The 1,990-page measure, which was months in the making, would broadly expand Medicaid, the state-federal insurance program for the poor, by offering subsidies to moderate-income Americans to buy insurance either from private carriers or a new government-run plan.
“It is with great pride and with great humility that we come before you to follow in the footsteps of those who gave our country Social Security and then Medicare — and now universal, quality, affordable health care for all Americans,” Speaker Nancy Pelosi told a crowd of several hundred people.

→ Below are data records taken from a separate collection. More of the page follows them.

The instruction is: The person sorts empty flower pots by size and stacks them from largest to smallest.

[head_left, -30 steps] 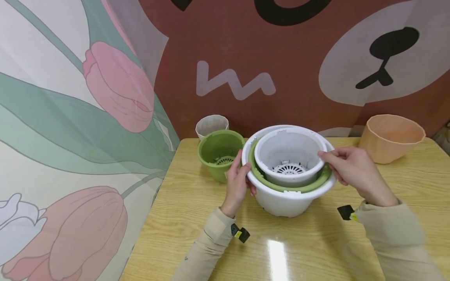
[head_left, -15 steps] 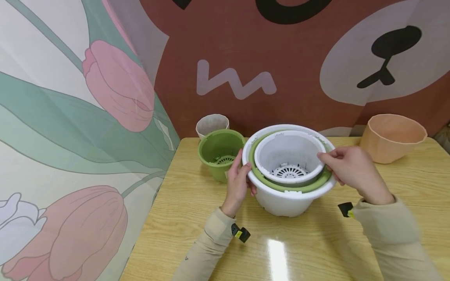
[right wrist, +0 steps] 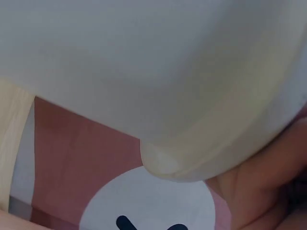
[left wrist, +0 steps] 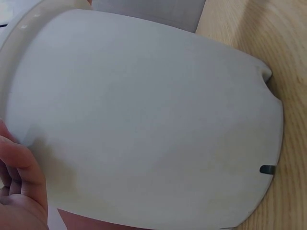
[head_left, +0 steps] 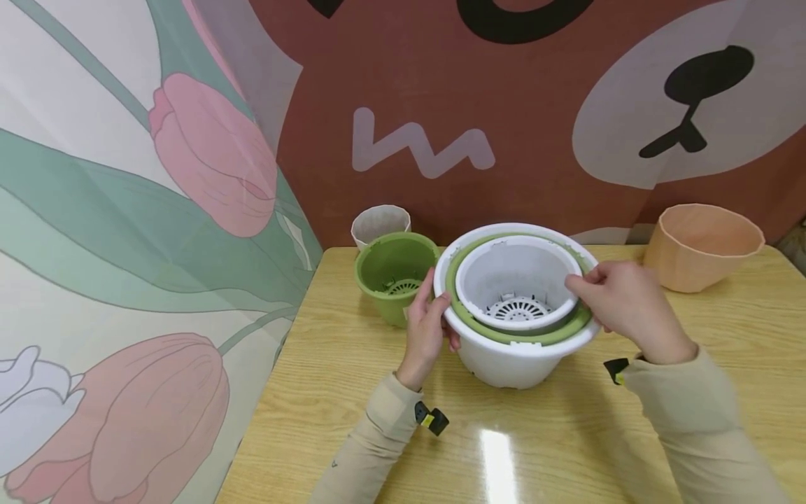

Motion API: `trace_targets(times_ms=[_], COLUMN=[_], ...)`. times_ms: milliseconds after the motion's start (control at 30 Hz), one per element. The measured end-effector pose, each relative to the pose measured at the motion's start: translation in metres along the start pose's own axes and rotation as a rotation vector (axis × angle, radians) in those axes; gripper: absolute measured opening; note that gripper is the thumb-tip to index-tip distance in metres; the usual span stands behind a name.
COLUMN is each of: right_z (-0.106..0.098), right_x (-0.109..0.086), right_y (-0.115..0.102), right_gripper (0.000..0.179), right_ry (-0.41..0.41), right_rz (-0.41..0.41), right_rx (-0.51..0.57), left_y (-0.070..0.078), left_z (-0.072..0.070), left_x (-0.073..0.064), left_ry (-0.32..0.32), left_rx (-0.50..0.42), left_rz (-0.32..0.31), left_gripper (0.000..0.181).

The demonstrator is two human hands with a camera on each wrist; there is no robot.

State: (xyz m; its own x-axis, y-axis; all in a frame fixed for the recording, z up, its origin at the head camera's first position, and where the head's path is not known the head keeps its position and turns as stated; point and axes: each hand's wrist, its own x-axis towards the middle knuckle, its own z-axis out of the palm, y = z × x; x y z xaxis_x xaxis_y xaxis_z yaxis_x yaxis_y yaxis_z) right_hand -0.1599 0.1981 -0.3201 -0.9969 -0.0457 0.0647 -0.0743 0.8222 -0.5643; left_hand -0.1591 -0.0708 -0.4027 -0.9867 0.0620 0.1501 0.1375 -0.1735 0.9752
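A large white flowerpot (head_left: 504,365) stands on the table, with a green flowerpot (head_left: 543,337) nested in it. Inside the green one sits a smaller white flowerpot (head_left: 513,269) with a slotted bottom. My left hand (head_left: 425,334) holds the large pot's rim at its left, thumb on top. At the right, my right hand (head_left: 634,308) pinches the small white pot's rim. In the left wrist view, curled fingers (left wrist: 24,167) touch the large pot's wall. The right wrist view shows my fingers (right wrist: 264,187) beside the rim, their tips hidden.
Left of the nested pots stands another green flowerpot (head_left: 397,266), with a pale faceted pot (head_left: 380,225) behind it. A peach pot (head_left: 693,259) is at the back right of the wooden table (head_left: 352,371). A printed cloth backdrop (head_left: 504,126) rises behind.
The small white pot has lowered slightly into the green one. My right hand has shifted a little left with it. My left hand has stayed in place.
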Motion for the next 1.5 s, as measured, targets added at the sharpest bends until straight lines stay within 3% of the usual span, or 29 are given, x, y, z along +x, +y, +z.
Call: trace_targets(times_ms=[233,767,1000,1233,1500], right_z=[0.0023,0.0053,0.0067,0.0078,0.0076], right_x=[0.0,-0.0036,0.0,0.0031,0.0027], right_y=[-0.0011,0.0005,0.0016,0.001,0.0011], right_gripper=[0.034,0.032,0.028,0.02,0.022], right_ry=[0.054,0.13,0.185,0.175,0.148], right_rz=[-0.045,-0.051,-0.107,-0.142,-0.114], right_rx=[-0.061,-0.017,-0.032,-0.041,-0.036], left_y=[-0.0024,-0.001,-0.0011,-0.0008,-0.0024], left_z=[0.0007,0.0011,0.0013,0.0013,0.0015], left_x=[-0.0011,-0.0013,-0.0002,0.0,-0.0003], left_ry=[0.013,0.011,0.013,0.024,0.024], left_rx=[0.016,0.016,0.019,0.009,0.016], left_rz=[0.003,-0.011,0.003,-0.001,0.001], left_gripper=[0.057,0.057,0.057,0.058,0.059])
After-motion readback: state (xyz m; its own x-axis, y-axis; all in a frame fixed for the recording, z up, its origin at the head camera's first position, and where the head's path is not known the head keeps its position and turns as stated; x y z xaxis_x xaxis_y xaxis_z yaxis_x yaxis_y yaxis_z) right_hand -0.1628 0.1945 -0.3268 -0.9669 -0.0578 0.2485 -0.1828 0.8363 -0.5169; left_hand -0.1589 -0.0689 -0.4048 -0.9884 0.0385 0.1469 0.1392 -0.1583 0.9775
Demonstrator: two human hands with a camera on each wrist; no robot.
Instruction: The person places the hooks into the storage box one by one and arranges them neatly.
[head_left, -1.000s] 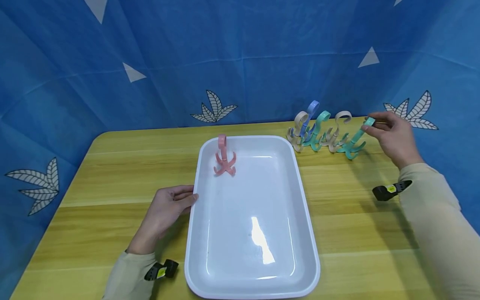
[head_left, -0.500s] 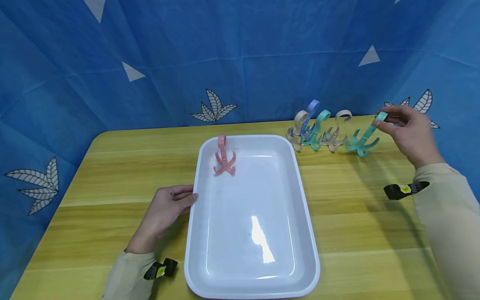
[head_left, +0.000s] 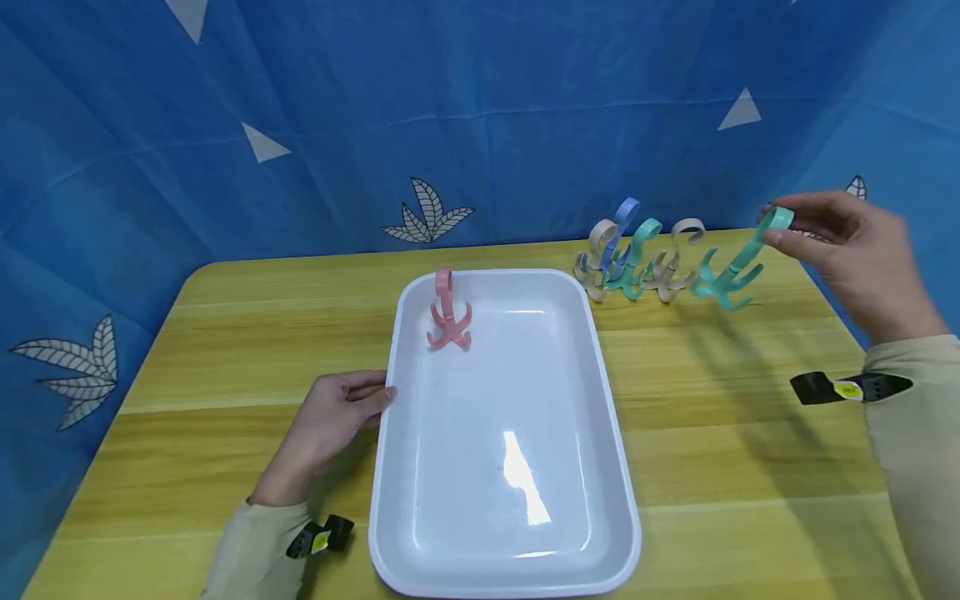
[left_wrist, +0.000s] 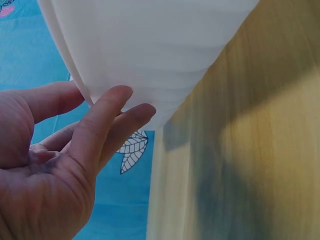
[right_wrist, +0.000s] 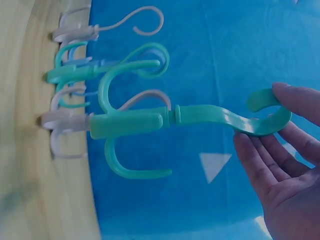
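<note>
My right hand [head_left: 862, 258] pinches a green four-pronged swivel hook [head_left: 727, 282] by its curved top, thumb and fingers around the curl. It hangs tilted over the table's back right, prongs down and to the left. In the right wrist view its stem and prongs [right_wrist: 132, 122] show against the blue cloth. My left hand [head_left: 330, 433] grips the left rim of a white tray [head_left: 487, 467], thumb on the rim. The left wrist view shows its fingers [left_wrist: 102, 112] under the tray's outer wall. A pink hook [head_left: 448, 325] stands in the tray's far left corner.
Right of the tray, at the table's back edge, several hooks stand close together: a beige one [head_left: 597, 267], a blue one [head_left: 624, 218], a green one [head_left: 633, 258] and another beige one [head_left: 667, 271]. A blue cloth [head_left: 480, 108] hangs behind the wooden table [head_left: 285, 333].
My right hand has drawn the green hook rightward and slightly up, away from the standing hooks, showing more of its curved top. The left hand, tray and pink hook have stayed put.
</note>
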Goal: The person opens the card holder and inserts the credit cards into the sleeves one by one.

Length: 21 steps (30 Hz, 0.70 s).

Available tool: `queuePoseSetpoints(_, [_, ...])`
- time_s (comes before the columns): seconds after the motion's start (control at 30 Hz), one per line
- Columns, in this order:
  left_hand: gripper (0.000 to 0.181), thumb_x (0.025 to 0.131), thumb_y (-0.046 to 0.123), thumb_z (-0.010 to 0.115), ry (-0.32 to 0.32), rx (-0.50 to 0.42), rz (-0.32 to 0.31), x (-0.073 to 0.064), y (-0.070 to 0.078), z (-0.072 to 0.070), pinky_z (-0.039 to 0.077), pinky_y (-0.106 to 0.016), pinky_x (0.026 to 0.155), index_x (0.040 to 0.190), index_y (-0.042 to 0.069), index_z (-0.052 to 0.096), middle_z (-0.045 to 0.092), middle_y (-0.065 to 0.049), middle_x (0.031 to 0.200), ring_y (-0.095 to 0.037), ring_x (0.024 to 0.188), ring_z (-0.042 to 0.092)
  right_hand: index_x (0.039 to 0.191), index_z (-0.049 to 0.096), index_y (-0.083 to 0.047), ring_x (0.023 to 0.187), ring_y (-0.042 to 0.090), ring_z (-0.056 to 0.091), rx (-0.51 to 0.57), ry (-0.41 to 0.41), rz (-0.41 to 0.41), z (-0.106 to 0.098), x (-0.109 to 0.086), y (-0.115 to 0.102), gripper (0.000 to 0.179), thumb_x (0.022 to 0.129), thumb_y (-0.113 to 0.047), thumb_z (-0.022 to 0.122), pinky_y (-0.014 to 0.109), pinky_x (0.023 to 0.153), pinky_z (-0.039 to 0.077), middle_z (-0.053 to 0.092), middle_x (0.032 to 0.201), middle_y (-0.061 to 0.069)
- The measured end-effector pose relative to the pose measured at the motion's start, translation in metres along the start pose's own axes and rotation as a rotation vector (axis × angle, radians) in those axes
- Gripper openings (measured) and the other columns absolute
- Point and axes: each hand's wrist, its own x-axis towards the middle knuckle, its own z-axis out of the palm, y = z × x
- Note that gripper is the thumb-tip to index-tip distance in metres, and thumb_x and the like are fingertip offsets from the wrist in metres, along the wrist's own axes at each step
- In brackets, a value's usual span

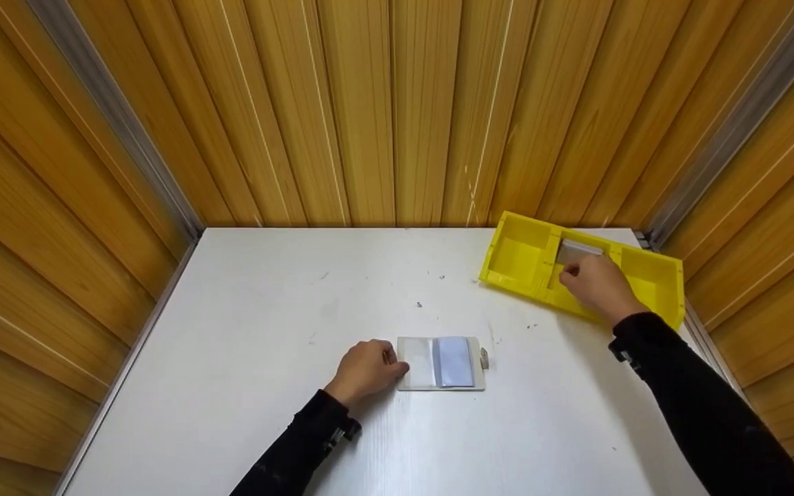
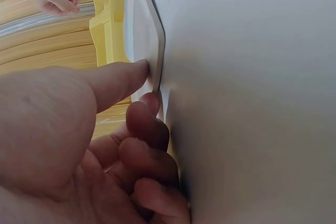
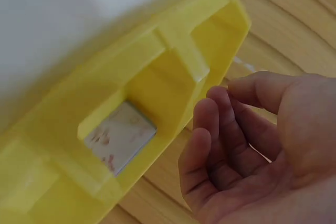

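Note:
A small card holder (image 1: 419,364) lies spread on the white table, its clear sleeves (image 1: 457,362) bunched on the right half and a snap tab (image 1: 484,358) sticking out at the right. My left hand (image 1: 369,368) pinches its left cover edge (image 2: 157,40) between thumb and forefinger. Over the middle compartment of the yellow tray (image 1: 517,251) hovers my right hand (image 1: 600,282), fingers curled and thumb against the forefinger, with nothing visible in it. Inside that compartment is a pale card-like rectangle (image 3: 122,135) with reddish marks, partly behind the hand in the head view (image 1: 579,249).
The tray has three compartments and stands at the table's back right corner, close to the wood-patterned wall (image 1: 424,110). Small dark specks (image 1: 419,304) dot the white tabletop (image 1: 266,296). Metal rails (image 1: 135,131) run along the corners.

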Motion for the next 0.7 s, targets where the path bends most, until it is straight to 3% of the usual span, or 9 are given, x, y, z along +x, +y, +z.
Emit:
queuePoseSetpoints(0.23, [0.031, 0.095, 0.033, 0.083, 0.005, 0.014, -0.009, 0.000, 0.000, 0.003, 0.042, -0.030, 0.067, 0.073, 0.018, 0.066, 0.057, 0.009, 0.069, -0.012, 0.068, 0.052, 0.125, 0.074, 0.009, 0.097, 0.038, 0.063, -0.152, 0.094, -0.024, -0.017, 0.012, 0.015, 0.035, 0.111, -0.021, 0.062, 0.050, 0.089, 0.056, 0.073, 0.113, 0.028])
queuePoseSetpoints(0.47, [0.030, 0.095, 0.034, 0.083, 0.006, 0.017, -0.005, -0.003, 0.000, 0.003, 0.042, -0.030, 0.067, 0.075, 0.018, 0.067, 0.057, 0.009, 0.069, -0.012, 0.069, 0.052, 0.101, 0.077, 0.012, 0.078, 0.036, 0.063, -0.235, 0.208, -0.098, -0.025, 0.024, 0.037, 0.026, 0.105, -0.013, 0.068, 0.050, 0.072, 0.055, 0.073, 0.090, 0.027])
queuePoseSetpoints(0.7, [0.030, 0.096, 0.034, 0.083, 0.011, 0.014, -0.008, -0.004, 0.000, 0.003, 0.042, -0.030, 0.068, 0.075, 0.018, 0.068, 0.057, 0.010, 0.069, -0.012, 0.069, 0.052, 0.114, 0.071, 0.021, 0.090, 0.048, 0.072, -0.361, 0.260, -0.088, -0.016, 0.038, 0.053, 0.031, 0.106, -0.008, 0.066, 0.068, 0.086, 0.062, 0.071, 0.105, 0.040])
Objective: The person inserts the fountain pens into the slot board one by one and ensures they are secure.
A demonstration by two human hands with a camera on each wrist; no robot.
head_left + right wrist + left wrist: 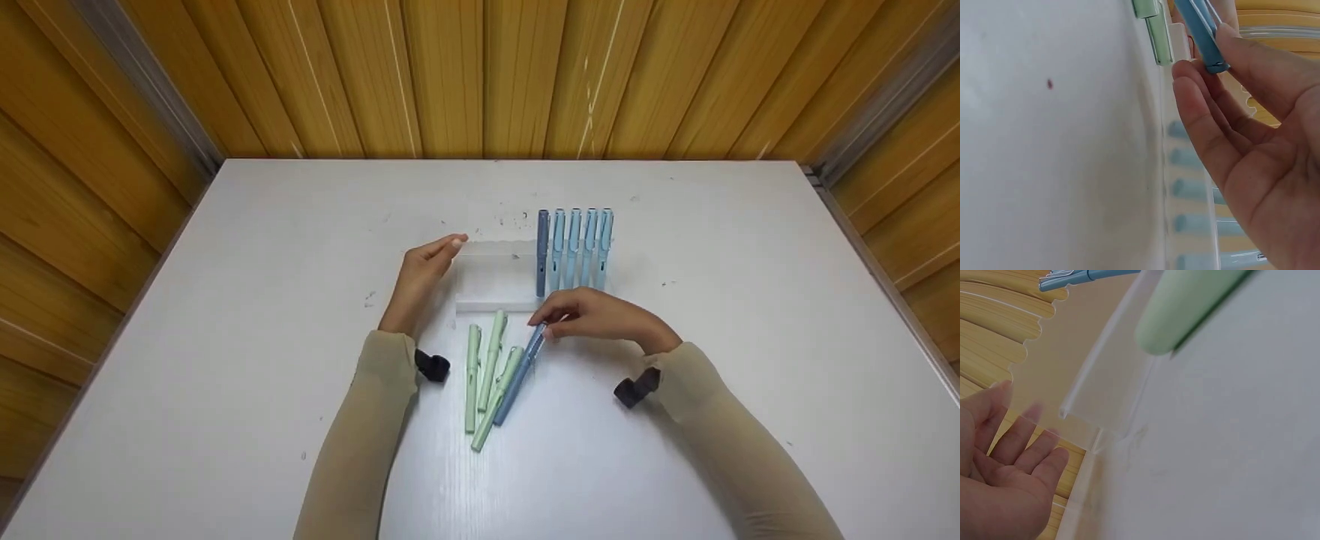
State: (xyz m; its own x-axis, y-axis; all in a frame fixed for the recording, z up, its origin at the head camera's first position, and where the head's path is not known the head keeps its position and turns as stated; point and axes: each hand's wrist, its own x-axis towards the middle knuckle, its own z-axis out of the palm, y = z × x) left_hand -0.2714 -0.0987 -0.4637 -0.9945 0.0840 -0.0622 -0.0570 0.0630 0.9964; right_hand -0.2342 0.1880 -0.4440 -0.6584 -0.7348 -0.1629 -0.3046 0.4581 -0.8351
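Note:
A clear plastic pen stand [491, 279] with a scalloped top edge stands on the table. My left hand [421, 277] pinches its left side edge between thumb and fingers, seen closer in the left wrist view. With thumb and fingertips, my right hand [600, 315] holds the capped, clip end of a dark blue pen [516, 386], which slants down toward the green pens. In the right wrist view, that blue pen's end [1216, 66] shows between the fingers. Another dark blue pen [542, 255] stands upright in the stand beside several light blue pens [574, 236], clips up.
Three light green pens [472, 382] lie in front of the stand, one right alongside the held blue pen. The white table [225, 337] reaches back to a wood-panelled wall [517, 82], with similar panels at both sides.

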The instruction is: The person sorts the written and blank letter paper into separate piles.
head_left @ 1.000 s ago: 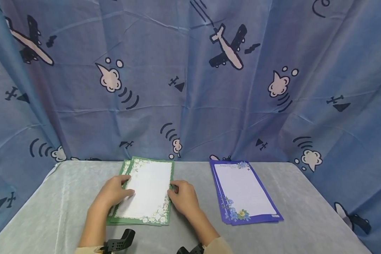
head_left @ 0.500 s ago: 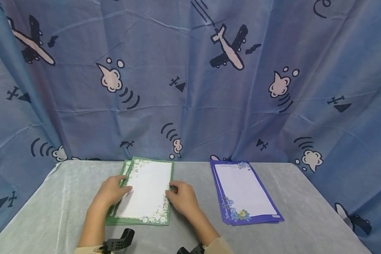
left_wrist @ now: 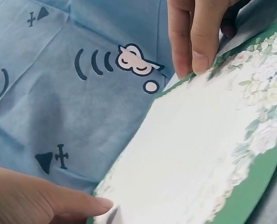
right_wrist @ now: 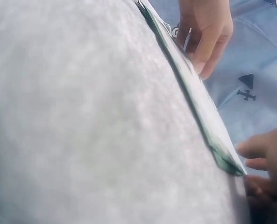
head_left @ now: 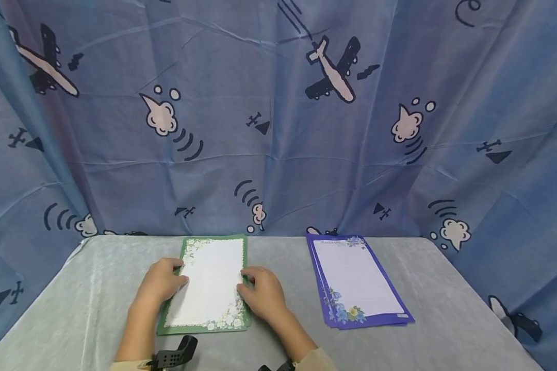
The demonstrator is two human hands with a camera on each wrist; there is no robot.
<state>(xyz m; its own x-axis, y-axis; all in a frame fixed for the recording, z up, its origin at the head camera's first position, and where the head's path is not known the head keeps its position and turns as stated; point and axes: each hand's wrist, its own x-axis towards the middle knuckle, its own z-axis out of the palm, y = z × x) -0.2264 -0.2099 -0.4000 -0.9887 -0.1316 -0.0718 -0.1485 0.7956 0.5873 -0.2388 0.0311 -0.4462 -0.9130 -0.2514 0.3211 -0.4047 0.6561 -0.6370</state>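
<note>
A stack of white paper with green, flower-printed borders (head_left: 209,281) lies on the table to the left of centre. My left hand (head_left: 160,281) grips its left edge, the thumb on the top sheet. At the right edge my right hand (head_left: 263,293) pinches the paper between thumb and fingers. The left wrist view has the left hand (left_wrist: 40,198) low at one side of the top sheet (left_wrist: 185,144) and the right hand (left_wrist: 199,32) across from it. Seen edge-on in the right wrist view, the stack (right_wrist: 199,107) is a thin layered strip.
A second stack of paper with purple borders and blue flowers (head_left: 359,278) lies to the right, its sheets slightly fanned. A pale grey cloth covers the table (head_left: 445,330). Behind it hangs a blue curtain (head_left: 278,129) printed with planes and clouds.
The top green-bordered sheet has shifted left and slightly nearer, so the sheets that stuck out on the left now lie nearly beneath it. Both hands moved slightly left with it.
</note>
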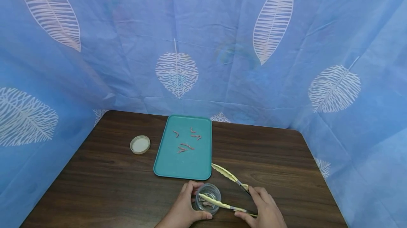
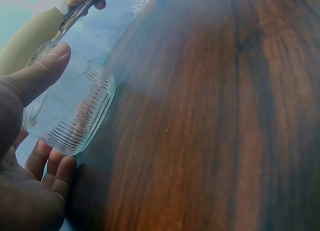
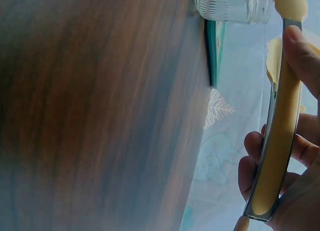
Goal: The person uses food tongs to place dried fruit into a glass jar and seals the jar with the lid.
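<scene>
My left hand point(image 1: 183, 207) grips a small clear glass jar point(image 2: 65, 106), thumb on the near side and fingers round the far side. Reddish, worm-like strips point(image 2: 86, 111) lie at the bottom of the jar. In my right hand point(image 1: 266, 207) is a pair of tongs point(image 1: 225, 172) with cream-yellow tips and metal arms, spread wide. One tong tip lies over the jar's mouth in the head view; the other points past the jar toward the tray's corner. Nothing sits between the tips except the jar's near wall and rim.
Beyond the jar, a teal tray point(image 1: 168, 164) lies flat with several pinkish strips point(image 1: 187, 146) scattered on it. A round lid point(image 1: 140, 144) rests left of the tray. Under everything is a dark wooden table point(image 1: 111, 185), with a blue leaf-patterned cloth point(image 1: 216, 79) hanging behind.
</scene>
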`<state>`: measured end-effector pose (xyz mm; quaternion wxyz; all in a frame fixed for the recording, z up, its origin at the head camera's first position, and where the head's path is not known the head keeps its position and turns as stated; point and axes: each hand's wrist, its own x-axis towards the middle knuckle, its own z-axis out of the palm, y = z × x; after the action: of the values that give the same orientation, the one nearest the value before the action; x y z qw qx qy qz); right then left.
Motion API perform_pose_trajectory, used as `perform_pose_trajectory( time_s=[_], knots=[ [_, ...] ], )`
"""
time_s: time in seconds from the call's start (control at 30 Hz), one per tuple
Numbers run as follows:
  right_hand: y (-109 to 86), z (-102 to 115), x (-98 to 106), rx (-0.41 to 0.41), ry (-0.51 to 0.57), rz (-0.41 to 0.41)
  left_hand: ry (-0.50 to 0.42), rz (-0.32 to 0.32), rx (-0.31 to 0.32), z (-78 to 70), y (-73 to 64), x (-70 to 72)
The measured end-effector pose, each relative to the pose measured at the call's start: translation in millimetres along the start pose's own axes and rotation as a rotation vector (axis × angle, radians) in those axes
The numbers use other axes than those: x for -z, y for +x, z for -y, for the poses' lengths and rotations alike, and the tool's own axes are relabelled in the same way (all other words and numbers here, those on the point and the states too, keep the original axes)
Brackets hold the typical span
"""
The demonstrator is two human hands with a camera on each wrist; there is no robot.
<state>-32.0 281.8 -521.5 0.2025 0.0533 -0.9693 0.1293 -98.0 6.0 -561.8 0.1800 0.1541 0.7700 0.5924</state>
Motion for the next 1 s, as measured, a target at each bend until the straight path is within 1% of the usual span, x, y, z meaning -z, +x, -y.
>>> perform_pose_trajectory(
  time_s=[0.07, 0.2, 0.27, 0.37, 0.6, 0.8, 0.93, 1.0],
  knots=[
    [3.2, 2, 2, -0.055, 0.031, 0.061, 0.006, -0.005, -0.002, -0.4, 0.0, 0.0],
    [12.2, 8, 7, -0.207, 0.124, 0.184, 0.02, -0.009, -0.002, -0.3, 0.3, -0.1],
    [16.6, 11, 8, -0.277, 0.161, 0.225, 0.022, -0.004, 0.001, 0.3, 0.6, -0.3],
    [22.5, 13, 9, -0.34, 0.175, 0.265, 0.011, 0.001, 0.004, 1.6, 1.1, -0.6],
    [34.1, 17, 7, -0.414, 0.226, 0.331, -0.012, -0.008, -0.016, 2.5, 1.1, -0.9],
    [44.8, 19, 2, -0.478, 0.235, 0.377, -0.021, -0.003, -0.007, 0.9, -0.2, -0.1],
    [48.7, 19, -3, -0.482, 0.242, 0.386, -0.015, 0.005, 0.002, 0.4, -0.3, 0.4],
    [48.6, 20, -5, -0.461, 0.246, 0.382, -0.01, 0.007, 0.005, 0.9, 0.5, 0.5]
  ],
)
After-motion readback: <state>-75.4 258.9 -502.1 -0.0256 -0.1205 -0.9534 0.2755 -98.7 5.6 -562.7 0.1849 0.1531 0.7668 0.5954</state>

The 83-year-old dean of the House, Representative John D. Dingell of Michigan, stole the show with a combative speech in which he assailed insurance companies and Republicans, who have been warning that the legislation would slash Medicare.
By expanding coverage and reining in health costs, Mr. Dingell said, the bill would meet “the greatest humanitarian need this country confronts, and the greatest economic problem.”
“The only citizens who will have to worry about their participation in Medicare being cut are the insurance companies,” Mr. Dingell said.
Members of the House Democratic leadership team estimated that the bill, which they said could reach the floor next week, would provide coverage to 35 million or 36 million people, and cut more than $150 billion over 10 years from payments to private Medicare Advantage plans.
Democrats solicited testimonials from five people who said they would benefit from the bill. They included a 70-year-old New Hampshire woman who said she would get cheaper prescription drugs; a small business owner from Chicago; a 33-year-old woman who said she had been denied insurance because of infertility; and a 27-year-old law student with an autoimmune disorder.
House Democrats said the provisions of their bill expanding coverage would cost $894 billion over 10 years, meeting President Obama’s goal of holding the cost under $900 billion.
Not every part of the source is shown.